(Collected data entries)
+-------+

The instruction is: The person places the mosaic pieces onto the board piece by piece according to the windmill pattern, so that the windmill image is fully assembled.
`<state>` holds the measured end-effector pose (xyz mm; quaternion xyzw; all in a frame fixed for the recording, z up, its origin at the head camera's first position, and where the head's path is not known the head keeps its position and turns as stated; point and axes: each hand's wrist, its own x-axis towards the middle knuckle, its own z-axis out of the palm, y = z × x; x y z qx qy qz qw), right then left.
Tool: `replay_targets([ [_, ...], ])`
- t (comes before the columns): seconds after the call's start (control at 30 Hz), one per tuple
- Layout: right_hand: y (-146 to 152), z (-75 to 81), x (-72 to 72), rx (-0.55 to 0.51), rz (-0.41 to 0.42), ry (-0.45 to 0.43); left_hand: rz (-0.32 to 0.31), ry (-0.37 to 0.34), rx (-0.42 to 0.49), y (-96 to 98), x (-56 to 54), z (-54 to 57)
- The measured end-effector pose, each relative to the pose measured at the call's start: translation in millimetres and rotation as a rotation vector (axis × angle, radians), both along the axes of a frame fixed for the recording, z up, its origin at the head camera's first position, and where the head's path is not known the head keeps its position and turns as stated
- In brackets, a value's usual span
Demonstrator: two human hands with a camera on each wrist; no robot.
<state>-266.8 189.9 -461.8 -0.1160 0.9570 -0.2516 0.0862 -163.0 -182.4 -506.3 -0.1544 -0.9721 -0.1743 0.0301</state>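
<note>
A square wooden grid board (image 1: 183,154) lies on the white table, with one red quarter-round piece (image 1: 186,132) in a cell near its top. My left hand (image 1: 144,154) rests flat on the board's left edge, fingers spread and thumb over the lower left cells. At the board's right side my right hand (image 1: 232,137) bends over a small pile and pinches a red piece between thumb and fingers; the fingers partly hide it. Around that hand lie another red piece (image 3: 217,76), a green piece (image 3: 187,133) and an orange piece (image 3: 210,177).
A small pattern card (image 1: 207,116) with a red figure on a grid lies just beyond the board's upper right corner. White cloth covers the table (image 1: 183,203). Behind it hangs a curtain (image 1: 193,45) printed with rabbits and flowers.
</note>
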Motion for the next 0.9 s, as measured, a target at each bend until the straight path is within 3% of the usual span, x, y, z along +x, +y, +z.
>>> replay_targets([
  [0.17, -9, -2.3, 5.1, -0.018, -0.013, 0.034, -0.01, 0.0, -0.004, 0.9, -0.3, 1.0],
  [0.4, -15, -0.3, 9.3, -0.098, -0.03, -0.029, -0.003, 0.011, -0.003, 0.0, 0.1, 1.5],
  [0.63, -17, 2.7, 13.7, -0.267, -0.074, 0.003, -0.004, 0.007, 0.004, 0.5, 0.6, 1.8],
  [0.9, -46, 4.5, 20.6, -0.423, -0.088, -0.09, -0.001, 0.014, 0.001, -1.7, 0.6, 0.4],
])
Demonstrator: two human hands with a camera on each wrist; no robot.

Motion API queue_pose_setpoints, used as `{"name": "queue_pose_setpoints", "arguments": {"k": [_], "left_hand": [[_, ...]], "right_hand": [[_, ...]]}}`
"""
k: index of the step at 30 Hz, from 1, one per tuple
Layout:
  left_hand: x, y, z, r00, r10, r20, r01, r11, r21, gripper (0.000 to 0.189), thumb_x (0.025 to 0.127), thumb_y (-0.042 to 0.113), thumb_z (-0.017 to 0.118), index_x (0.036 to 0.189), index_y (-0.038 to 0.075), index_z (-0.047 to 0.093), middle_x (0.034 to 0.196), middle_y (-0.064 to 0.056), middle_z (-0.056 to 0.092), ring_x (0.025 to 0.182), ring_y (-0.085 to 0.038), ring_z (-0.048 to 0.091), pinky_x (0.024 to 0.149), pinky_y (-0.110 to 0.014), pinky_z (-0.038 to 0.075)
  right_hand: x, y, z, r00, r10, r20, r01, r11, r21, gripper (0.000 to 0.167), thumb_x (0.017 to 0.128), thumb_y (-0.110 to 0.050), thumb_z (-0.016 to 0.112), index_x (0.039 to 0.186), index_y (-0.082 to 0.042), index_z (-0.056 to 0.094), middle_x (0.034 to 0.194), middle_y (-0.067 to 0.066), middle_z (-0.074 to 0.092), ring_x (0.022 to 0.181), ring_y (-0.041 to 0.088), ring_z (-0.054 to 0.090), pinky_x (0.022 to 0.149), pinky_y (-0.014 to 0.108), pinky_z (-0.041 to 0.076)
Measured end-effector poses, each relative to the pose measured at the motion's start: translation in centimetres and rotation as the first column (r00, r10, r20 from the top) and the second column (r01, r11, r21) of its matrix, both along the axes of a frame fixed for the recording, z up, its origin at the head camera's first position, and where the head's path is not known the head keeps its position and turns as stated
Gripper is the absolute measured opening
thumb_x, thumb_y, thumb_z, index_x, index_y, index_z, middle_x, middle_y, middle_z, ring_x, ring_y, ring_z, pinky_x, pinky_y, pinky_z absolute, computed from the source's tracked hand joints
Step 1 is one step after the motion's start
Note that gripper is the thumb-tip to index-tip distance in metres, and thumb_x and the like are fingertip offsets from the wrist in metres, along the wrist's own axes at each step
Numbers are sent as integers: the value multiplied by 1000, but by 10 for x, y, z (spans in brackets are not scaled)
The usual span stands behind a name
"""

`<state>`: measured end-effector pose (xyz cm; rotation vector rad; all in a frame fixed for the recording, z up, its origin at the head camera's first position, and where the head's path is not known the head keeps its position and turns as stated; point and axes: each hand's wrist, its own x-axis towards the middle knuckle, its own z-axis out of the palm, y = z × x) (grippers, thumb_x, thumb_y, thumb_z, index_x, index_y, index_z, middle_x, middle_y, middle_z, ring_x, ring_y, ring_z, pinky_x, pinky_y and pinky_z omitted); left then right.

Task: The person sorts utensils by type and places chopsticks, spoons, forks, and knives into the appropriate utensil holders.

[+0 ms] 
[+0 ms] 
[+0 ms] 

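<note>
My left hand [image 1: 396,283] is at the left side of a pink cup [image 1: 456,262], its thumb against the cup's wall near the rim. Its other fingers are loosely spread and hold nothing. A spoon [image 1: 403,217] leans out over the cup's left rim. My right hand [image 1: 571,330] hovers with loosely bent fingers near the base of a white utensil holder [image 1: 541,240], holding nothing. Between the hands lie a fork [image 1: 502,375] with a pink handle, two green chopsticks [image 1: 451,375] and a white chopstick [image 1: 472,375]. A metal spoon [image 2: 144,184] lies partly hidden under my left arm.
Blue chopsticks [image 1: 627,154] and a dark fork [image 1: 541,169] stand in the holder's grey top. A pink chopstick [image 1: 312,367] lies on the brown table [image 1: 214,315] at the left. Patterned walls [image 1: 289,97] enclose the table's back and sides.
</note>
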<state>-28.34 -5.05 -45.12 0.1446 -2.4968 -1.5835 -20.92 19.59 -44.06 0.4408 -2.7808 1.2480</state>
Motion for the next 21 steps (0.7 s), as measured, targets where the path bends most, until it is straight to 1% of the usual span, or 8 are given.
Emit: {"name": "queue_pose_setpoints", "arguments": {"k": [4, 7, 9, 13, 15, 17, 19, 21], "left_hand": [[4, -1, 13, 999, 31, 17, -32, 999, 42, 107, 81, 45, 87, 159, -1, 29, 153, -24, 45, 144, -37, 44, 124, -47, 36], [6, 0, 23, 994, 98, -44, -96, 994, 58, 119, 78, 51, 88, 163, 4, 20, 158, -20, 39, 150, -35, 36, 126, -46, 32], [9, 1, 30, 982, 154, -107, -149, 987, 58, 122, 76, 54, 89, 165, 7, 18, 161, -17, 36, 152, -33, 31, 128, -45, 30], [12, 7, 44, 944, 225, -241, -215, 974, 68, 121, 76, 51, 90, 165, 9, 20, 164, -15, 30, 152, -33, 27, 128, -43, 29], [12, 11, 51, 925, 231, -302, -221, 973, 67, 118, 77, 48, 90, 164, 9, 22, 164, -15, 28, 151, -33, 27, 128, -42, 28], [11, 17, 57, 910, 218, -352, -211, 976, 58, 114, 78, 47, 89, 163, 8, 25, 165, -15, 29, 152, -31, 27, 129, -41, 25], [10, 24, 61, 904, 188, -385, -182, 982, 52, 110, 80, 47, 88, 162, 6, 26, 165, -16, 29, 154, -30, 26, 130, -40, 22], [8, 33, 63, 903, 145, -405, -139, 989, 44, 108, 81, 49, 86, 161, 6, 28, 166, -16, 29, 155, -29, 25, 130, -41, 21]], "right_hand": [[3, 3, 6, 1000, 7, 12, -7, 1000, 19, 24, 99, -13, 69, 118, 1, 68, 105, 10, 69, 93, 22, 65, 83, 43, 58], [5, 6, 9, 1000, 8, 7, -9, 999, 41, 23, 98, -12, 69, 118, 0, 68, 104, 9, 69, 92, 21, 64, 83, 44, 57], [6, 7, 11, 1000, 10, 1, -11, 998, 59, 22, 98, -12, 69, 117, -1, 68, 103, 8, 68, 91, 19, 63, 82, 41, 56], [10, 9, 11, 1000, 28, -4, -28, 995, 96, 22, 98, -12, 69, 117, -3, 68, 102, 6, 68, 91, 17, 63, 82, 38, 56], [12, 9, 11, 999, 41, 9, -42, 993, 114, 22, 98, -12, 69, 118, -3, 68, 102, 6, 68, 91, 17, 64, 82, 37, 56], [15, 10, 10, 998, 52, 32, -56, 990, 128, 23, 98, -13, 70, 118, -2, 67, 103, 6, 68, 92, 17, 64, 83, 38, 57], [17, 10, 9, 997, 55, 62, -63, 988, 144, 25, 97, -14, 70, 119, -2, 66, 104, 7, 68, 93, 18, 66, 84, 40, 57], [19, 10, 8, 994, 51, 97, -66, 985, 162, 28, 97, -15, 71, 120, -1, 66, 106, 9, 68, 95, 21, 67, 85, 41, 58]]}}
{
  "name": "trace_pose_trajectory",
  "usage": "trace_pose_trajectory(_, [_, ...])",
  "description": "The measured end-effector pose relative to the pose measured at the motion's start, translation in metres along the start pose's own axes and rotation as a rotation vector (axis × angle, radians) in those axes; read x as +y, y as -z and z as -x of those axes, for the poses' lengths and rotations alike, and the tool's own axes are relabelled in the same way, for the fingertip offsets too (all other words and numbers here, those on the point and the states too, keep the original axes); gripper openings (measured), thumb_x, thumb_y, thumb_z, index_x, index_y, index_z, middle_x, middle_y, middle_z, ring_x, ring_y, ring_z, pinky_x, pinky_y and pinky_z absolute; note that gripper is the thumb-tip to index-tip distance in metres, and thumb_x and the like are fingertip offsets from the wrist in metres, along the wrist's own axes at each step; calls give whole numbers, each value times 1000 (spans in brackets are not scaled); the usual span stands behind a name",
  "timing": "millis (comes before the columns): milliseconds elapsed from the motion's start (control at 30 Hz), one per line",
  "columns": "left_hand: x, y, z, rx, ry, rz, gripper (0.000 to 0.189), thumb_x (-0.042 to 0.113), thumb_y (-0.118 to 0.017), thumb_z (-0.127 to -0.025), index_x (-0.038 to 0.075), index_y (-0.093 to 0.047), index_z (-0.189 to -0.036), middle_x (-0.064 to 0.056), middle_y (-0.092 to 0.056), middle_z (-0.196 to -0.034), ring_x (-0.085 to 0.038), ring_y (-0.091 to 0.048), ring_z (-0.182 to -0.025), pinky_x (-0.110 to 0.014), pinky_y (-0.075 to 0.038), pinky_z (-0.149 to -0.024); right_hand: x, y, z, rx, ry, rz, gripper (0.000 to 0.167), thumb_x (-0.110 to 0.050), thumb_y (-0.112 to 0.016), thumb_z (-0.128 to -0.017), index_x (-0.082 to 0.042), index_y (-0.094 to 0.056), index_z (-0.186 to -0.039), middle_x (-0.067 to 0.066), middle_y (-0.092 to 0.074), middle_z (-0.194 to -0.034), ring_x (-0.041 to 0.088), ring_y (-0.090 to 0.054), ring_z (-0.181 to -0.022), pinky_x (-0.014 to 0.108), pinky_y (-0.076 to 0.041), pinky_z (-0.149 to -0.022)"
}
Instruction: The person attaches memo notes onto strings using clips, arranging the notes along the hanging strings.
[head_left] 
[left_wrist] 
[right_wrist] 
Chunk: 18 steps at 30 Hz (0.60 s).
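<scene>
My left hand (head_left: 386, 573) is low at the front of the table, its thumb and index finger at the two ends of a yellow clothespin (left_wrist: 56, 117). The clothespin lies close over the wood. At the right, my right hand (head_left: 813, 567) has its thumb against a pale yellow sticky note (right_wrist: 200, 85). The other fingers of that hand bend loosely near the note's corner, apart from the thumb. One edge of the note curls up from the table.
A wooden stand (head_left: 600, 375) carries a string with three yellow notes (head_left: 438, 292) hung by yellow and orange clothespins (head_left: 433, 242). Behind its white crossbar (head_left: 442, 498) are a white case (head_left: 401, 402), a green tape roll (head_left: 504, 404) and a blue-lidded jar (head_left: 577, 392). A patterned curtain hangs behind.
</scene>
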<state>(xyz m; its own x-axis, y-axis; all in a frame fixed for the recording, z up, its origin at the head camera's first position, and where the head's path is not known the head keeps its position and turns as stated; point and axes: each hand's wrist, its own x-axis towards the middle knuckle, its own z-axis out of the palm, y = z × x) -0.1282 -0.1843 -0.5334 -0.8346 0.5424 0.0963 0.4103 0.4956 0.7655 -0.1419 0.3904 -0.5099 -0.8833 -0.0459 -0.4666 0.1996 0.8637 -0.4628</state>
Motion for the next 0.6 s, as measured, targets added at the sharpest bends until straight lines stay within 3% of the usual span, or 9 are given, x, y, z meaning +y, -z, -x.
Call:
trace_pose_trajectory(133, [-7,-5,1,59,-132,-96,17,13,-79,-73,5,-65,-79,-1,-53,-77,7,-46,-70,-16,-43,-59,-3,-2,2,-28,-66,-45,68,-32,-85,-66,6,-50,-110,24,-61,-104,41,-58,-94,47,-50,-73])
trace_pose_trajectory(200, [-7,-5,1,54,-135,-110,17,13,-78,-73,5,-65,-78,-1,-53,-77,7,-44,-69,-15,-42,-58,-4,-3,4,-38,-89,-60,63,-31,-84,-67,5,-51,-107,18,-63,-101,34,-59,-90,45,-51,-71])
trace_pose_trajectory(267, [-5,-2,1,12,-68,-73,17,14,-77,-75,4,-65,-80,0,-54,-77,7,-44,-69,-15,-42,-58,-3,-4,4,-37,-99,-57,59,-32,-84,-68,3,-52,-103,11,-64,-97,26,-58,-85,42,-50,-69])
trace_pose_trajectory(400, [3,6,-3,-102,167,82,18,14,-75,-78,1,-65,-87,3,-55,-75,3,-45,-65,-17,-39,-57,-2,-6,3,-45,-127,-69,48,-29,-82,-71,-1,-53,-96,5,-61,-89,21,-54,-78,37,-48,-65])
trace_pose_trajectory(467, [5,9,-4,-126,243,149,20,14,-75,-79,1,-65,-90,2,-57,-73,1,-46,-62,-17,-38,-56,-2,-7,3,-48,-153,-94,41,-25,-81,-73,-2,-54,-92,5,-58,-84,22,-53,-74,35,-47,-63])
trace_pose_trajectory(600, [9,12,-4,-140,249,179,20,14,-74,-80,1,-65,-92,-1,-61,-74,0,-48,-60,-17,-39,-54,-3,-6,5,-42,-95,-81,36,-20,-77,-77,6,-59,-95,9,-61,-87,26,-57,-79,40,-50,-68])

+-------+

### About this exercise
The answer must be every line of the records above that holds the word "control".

### Response
- t (comes before the columns): seconds after the call's start (control at 30 Hz), one per tuple
  "timing": "millis (comes before the columns): milliseconds elapsed from the motion's start (control at 30 Hz), one per line",

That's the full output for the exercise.